What to do:
For the material below, output exactly the span from the line with "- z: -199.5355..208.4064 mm" to the line with "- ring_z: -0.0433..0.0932", including both, and nothing besides.

Provided material:
···

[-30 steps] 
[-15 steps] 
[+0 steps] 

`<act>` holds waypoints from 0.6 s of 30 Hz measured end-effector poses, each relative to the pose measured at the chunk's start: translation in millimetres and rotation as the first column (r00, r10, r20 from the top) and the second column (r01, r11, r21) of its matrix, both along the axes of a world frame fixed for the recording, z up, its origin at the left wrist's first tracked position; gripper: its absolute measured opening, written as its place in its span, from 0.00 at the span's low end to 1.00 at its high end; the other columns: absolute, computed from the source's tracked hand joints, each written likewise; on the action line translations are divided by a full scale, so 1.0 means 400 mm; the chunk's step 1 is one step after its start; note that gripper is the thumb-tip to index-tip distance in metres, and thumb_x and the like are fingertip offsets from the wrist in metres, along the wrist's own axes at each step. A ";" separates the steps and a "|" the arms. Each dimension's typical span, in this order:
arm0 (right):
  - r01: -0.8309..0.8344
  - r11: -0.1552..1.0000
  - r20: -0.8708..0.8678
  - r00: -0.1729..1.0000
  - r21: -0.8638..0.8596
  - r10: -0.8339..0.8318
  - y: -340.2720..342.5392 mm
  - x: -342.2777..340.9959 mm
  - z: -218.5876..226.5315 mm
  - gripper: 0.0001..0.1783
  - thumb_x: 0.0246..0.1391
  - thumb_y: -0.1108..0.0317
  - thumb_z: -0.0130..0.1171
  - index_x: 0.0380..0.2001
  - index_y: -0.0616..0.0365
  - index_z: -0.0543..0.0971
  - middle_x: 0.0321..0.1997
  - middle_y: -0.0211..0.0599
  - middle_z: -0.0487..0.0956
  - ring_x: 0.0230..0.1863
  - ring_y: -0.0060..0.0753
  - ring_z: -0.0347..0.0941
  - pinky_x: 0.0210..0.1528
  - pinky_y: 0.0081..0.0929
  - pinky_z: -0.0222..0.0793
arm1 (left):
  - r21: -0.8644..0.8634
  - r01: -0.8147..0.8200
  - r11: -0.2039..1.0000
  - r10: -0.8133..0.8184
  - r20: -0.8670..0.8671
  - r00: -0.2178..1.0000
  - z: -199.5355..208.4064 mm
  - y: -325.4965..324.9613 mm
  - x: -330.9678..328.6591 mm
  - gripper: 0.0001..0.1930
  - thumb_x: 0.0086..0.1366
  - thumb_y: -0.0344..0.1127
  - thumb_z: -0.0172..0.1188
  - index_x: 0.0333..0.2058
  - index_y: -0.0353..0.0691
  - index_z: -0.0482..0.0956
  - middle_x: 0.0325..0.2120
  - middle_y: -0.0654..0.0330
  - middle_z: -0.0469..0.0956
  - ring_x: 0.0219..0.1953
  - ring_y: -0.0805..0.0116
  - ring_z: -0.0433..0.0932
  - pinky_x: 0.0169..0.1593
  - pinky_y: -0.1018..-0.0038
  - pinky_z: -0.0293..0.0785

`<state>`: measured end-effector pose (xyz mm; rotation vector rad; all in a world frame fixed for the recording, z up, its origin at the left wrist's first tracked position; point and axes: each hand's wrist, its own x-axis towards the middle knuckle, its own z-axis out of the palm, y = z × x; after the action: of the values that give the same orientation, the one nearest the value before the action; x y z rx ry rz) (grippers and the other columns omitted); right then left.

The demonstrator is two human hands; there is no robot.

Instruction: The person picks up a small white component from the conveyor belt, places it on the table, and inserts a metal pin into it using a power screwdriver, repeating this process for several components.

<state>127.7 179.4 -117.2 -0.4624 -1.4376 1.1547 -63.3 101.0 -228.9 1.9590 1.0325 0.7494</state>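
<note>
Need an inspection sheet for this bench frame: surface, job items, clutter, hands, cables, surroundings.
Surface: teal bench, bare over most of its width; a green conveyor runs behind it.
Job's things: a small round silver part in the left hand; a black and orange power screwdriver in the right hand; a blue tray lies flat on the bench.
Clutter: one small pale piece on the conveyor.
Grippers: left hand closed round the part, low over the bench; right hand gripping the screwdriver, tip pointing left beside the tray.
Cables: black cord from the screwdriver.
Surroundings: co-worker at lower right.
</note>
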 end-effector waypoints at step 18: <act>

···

Written response:
  - z: -199.5355..208.4064 mm
  - y: -325.4965..324.9613 mm
  - x: -330.9678..328.6591 mm
  - gripper: 0.0001..0.1930
  - thumb_x: 0.0086..0.1366
  - thumb_y: -0.0344..0.1127
  - thumb_z: -0.0172..0.1188
  - index_x: 0.0333..0.2058
  - index_y: -0.0353..0.0691
  - index_z: -0.0482..0.0956
  - middle_x: 0.0325..0.2120
  - middle_y: -0.0654..0.0330
  - middle_z: -0.0469..0.0956
  - ring_x: 0.0219..0.1953
  - ring_y: -0.0805..0.0116
  - ring_z: -0.0433..0.0932

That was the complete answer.